Helping Santa's Helpers • mpoegel

Competition Homepage

Description. “In this job scheduling problem, you will assign which elves work on which toys, at what time, and for how long. The goal is to complete all of the toys as early as possible, scaled by the natural log of the number of elves that work. Thus the objective S is S = t[f] * log(1 + n[e]), where t[f] is the last minute the final toy is complete, from reference date Jan 1, 2014 at 12:00 AM and n[e] is the number of unique elves that were needed to build the toys.”

What I’ve learned

Makefiles, and they are absolutely wonderful
I really missed object-orientated programming

While this challenge is quite different from the original appeal that drew me to Kaggle in the first place, I was nevertheless attracted to the fascinating puzzle that was posed. I didn’t think it would be too hard, and I thought it would be a good opportunity to refresh my C++. While the dataset is a daunting 10 million toys long, I thought that C++ would mitigate the slowness of my beginner’s algorithm. This was horribly naïve.

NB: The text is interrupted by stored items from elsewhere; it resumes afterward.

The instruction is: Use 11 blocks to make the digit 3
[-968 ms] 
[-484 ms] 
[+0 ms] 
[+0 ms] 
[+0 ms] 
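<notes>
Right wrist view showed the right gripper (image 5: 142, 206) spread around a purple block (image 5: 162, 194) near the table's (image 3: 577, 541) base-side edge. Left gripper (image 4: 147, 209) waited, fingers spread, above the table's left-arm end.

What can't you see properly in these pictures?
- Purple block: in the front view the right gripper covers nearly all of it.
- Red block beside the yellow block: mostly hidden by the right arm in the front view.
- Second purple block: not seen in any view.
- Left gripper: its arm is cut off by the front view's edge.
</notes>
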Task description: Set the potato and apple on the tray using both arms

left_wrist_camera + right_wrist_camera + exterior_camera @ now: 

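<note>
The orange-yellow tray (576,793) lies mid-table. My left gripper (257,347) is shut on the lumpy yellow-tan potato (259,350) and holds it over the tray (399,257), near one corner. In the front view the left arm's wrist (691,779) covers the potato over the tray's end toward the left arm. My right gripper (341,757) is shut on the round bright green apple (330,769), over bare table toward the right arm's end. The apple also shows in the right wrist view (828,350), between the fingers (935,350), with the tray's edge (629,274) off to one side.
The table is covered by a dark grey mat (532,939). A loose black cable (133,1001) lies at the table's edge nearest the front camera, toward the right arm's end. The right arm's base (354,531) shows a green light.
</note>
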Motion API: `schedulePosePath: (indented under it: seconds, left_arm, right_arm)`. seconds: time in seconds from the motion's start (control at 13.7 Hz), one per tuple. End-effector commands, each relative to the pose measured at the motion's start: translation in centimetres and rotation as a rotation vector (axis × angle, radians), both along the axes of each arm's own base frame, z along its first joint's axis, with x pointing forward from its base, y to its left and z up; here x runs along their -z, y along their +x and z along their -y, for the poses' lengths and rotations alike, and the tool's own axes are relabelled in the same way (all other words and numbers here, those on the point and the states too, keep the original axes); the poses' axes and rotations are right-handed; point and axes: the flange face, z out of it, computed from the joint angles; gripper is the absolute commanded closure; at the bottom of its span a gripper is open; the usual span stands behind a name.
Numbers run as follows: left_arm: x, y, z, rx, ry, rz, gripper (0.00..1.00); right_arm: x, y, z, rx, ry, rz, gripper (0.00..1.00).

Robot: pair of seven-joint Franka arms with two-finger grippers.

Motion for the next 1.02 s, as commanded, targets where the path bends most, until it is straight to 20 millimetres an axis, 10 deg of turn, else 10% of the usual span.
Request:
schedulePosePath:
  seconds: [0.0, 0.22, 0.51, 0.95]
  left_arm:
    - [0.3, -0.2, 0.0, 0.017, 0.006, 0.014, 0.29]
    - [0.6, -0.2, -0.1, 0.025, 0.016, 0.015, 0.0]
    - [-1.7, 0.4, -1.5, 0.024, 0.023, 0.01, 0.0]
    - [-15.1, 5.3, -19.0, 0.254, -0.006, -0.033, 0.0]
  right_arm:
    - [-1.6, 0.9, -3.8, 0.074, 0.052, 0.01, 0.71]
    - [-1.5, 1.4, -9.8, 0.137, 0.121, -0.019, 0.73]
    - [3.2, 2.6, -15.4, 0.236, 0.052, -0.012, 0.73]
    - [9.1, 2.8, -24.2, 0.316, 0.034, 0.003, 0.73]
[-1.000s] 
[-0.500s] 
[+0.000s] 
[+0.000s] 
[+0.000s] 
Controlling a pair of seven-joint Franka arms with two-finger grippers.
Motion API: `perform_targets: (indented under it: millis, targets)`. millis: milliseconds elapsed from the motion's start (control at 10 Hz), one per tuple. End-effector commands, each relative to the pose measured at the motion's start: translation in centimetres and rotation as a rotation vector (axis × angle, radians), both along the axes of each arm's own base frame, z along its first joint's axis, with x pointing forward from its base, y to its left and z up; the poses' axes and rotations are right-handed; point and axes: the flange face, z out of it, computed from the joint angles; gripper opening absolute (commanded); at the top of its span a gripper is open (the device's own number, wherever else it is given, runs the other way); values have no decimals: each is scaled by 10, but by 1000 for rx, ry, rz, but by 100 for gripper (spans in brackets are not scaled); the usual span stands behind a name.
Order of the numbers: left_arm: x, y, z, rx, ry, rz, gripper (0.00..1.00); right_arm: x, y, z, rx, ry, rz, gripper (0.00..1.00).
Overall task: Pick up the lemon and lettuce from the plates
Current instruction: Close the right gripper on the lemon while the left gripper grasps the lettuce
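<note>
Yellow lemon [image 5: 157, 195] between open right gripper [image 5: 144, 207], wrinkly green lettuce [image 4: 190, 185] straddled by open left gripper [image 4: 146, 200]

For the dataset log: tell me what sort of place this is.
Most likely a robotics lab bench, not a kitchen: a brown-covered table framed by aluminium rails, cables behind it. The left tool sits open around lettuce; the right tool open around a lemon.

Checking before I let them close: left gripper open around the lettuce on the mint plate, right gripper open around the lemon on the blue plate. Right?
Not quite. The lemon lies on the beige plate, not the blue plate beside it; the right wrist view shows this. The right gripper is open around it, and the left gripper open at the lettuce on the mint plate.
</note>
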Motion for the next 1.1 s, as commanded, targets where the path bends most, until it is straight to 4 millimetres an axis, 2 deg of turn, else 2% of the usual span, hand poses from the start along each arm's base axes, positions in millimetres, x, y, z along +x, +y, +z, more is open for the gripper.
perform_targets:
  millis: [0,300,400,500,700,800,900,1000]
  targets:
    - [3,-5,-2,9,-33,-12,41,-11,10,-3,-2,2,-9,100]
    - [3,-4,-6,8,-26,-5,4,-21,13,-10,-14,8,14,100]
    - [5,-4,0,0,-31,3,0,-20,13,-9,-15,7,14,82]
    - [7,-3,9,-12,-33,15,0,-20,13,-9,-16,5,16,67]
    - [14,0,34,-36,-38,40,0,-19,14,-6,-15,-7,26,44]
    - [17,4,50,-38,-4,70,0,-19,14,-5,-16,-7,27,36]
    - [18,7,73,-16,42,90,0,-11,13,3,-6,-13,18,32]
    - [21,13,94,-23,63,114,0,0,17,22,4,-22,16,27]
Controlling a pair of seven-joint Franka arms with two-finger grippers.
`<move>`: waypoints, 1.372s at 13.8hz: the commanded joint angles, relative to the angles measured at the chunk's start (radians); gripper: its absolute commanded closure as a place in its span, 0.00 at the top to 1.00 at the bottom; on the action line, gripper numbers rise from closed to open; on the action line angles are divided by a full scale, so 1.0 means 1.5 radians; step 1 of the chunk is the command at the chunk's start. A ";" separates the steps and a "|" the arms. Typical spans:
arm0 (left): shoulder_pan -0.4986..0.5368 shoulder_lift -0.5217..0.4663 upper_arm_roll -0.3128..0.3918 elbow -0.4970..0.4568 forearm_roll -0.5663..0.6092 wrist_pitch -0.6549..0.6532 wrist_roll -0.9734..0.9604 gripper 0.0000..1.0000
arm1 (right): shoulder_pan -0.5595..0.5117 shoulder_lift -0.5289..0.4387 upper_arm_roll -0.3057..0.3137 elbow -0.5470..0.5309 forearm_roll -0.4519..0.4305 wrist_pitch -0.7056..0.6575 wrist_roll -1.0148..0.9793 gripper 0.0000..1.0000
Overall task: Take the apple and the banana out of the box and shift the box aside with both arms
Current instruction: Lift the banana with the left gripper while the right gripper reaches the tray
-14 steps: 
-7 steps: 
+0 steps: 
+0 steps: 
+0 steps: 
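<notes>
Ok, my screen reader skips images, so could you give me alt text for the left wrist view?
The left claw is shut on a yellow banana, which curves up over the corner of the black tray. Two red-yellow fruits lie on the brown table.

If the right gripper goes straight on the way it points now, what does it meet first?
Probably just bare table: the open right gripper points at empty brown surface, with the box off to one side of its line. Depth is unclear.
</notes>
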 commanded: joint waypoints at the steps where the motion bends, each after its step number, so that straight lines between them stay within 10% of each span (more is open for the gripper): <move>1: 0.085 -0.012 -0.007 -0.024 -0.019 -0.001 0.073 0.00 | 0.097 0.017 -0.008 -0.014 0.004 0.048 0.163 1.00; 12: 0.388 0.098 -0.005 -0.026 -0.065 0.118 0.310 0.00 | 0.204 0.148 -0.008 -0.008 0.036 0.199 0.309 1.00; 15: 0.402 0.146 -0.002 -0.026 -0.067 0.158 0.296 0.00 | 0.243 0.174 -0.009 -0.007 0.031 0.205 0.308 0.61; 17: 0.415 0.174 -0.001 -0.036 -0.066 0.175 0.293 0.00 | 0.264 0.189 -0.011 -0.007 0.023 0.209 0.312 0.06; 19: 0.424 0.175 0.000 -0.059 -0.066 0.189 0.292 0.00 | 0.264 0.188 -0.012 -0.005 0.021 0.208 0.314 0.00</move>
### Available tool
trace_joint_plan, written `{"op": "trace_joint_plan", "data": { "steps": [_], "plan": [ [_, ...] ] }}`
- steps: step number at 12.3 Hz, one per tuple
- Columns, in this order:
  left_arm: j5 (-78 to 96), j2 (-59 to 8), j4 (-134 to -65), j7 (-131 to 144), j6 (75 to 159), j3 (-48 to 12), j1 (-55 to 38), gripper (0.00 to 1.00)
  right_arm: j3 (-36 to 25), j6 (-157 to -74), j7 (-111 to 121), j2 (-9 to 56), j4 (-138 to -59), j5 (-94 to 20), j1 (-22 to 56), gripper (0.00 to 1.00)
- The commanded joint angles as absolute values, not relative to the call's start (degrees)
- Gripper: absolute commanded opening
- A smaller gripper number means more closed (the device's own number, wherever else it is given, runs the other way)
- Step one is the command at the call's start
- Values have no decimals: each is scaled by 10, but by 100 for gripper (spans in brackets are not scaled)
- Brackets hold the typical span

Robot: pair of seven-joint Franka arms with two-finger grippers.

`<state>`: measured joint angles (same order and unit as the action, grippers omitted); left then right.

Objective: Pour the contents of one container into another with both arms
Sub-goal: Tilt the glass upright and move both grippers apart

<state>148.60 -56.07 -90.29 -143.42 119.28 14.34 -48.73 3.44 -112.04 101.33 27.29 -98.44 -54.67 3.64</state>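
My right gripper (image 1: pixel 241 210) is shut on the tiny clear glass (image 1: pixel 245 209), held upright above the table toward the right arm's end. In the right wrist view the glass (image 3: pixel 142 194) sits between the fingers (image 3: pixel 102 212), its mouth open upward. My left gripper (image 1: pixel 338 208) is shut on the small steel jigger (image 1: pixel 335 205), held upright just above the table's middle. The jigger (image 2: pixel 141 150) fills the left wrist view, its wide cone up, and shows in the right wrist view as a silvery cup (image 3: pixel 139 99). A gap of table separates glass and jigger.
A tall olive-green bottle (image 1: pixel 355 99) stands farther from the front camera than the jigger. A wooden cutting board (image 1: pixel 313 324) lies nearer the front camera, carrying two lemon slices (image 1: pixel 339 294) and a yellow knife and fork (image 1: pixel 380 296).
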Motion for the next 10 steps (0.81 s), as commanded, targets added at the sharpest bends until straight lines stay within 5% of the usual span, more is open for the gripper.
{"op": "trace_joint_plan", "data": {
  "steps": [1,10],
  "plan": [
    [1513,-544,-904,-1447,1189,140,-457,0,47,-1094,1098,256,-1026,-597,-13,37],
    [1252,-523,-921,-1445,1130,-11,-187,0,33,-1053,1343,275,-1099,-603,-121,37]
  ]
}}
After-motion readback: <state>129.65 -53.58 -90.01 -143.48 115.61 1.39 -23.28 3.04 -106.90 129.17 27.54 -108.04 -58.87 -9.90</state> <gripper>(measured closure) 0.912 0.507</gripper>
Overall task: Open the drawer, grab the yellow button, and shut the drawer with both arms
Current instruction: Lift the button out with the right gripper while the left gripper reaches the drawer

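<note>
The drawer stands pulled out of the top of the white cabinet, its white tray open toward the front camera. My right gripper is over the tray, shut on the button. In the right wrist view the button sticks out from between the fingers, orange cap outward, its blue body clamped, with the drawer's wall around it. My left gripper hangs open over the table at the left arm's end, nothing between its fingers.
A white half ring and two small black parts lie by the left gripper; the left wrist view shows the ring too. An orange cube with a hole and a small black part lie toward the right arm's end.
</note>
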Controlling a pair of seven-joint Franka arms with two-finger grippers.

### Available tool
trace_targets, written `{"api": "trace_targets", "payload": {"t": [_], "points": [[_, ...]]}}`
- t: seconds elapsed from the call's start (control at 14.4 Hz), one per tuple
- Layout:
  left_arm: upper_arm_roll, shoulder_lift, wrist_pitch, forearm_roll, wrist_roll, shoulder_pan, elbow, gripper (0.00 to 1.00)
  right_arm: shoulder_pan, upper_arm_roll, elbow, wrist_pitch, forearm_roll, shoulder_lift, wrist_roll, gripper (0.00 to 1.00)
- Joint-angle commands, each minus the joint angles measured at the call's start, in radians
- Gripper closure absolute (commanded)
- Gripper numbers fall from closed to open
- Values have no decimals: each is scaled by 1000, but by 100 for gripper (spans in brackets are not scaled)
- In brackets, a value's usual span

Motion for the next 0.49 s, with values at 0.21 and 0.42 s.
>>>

I created three smaller datasets of sizes 10, 100, and 10,000. My initial greedy algorithm couldn’t even finish to the 10,000 toy test case. From what I can tell, I don’t have any obvious functional errors. It’s quite a simple algorithm that takes no obvious steps towards optimizations: I figured that I would first get a baseline and work from there. Apparently, C++ couldn’t pick up the slack for me. Regardless, here are the performance results from what could be completed before my patience ran out:

Averages of 3 runs using 900 elves

Number of Toys	Average Time
10	0m0.077s
100	0m0.310s
1,000	0m2.188s
5,000	0m9.279s
10,000	FAIL

The 10,000-toy test case starts to slow down immensely around the 5000 toy mark. I'm interested to see how much I can improve from these benchmarks and what exactly is causing the 10,000 test case to break.